Task to carry out
Once you find the line with "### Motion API" in the entries below, return exactly every line from it through the line with "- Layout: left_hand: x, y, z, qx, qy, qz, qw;".
__________
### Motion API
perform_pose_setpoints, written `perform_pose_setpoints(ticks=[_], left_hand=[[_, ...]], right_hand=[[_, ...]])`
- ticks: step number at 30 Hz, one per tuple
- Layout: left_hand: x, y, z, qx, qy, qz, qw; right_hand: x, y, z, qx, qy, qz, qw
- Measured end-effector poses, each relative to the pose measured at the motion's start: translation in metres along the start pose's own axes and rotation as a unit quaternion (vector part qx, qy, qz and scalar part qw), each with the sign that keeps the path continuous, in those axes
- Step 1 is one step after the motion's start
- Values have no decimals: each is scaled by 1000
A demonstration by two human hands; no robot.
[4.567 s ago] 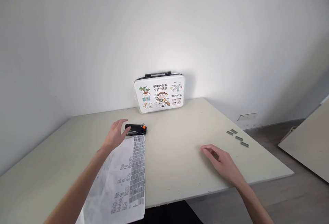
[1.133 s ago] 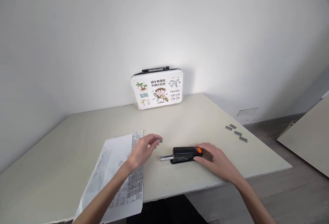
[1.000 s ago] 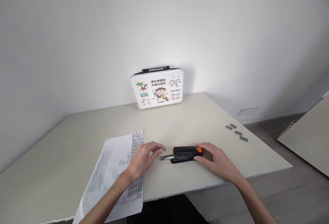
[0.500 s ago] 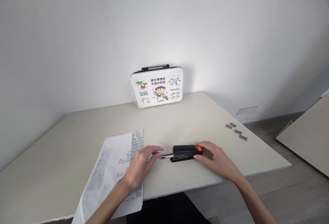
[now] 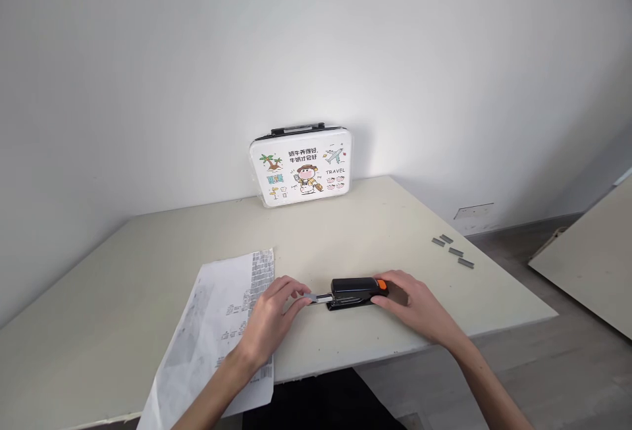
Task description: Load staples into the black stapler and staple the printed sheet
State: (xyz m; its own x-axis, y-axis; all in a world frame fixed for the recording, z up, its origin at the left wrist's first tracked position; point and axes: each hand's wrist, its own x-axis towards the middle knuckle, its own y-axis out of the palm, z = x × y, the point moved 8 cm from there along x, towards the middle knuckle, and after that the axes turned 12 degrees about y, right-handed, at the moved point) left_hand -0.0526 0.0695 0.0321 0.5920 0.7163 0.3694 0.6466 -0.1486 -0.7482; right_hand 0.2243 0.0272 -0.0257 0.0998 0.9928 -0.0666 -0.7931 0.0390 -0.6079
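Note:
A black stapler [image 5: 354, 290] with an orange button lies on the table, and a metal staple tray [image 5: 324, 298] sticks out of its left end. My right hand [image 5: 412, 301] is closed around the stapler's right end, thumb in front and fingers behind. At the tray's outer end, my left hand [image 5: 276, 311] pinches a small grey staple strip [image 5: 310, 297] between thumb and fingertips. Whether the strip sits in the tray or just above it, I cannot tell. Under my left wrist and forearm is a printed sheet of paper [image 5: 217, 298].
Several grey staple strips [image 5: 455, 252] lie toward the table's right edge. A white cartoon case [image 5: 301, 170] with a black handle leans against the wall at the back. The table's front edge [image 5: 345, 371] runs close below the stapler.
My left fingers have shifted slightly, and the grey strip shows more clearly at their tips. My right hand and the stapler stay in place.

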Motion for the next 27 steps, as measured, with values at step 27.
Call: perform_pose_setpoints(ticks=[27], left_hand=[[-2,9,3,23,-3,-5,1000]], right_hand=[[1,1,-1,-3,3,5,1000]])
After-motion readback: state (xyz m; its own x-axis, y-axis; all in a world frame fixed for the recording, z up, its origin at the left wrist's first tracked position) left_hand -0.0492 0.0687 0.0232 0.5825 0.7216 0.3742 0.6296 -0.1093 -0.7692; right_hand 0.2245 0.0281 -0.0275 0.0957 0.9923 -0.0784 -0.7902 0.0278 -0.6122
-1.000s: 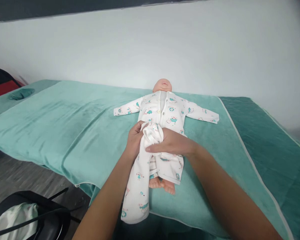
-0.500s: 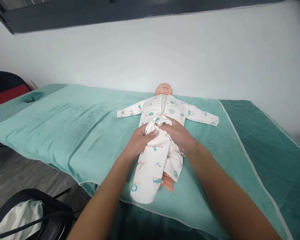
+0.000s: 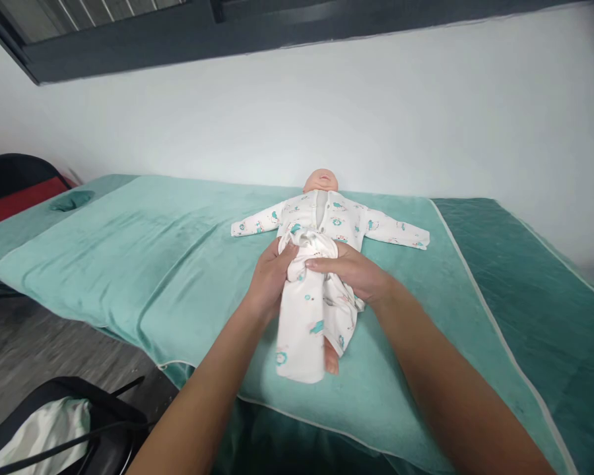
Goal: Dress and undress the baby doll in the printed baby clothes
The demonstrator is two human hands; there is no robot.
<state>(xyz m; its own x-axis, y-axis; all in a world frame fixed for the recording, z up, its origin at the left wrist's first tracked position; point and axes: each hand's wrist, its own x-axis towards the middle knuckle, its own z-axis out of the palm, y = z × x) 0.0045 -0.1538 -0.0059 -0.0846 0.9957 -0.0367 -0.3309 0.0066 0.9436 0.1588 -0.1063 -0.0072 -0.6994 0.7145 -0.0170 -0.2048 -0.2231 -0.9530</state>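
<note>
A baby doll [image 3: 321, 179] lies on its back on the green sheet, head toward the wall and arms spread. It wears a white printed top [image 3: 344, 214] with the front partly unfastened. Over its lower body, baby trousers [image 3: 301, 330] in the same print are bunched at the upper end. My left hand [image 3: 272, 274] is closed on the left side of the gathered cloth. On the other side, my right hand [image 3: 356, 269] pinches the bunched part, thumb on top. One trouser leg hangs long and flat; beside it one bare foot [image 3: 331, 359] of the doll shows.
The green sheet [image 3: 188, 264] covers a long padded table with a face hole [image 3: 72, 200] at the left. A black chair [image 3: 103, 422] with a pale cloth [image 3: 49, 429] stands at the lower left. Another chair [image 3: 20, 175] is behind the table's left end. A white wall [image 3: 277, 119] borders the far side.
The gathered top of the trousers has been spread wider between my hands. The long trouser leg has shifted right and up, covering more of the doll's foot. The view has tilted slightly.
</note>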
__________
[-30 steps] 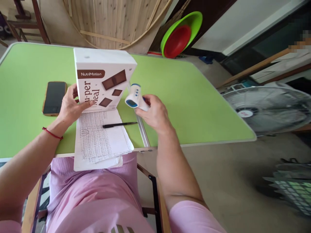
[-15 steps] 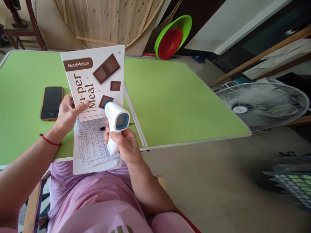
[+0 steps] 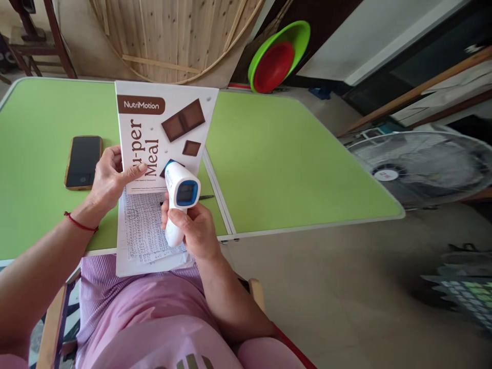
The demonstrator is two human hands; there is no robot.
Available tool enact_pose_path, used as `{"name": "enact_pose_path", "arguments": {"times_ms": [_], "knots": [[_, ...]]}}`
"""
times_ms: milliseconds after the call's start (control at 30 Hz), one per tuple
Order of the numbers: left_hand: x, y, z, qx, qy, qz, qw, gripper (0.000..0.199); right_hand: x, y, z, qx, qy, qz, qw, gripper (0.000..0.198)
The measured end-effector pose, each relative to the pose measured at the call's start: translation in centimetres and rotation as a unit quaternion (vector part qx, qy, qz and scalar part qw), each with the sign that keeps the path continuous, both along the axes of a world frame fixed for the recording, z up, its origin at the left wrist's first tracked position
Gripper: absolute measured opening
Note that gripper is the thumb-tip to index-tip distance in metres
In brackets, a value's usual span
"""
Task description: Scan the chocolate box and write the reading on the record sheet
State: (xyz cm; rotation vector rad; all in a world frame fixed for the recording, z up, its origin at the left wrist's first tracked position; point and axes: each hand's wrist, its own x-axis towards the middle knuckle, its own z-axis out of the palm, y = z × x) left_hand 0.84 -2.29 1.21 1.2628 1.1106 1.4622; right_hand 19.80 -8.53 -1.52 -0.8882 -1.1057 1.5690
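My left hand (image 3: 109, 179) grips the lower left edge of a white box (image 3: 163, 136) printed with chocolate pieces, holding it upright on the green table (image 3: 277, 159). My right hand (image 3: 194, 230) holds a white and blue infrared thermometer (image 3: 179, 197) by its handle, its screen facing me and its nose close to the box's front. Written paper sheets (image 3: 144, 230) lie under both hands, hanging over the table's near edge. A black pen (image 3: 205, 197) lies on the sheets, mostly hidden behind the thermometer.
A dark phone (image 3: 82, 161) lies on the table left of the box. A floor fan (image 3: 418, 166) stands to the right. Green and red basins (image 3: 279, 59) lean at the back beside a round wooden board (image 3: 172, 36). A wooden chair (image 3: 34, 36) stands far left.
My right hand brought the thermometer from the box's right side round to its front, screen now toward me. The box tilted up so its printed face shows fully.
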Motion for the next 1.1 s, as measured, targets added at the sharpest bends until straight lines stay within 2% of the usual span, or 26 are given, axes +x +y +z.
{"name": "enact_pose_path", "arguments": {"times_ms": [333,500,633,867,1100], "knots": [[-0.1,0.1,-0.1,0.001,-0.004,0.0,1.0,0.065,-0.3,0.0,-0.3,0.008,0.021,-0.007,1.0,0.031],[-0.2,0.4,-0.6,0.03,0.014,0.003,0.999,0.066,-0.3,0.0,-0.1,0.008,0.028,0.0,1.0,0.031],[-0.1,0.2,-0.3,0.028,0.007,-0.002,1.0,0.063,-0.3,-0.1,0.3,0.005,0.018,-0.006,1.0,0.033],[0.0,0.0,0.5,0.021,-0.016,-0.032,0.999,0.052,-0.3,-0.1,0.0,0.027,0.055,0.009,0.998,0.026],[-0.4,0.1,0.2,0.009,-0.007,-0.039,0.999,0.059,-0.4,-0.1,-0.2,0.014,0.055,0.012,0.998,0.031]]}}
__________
Solution to this problem
### Motion API
perform_pose_setpoints, written `perform_pose_setpoints(ticks=[_], left_hand=[[_, ...]], right_hand=[[_, ...]])`
- ticks: step number at 30 Hz, one per tuple
- Layout: left_hand: x, y, z, qx, qy, qz, qw; right_hand: x, y, z, qx, qy, qz, qw

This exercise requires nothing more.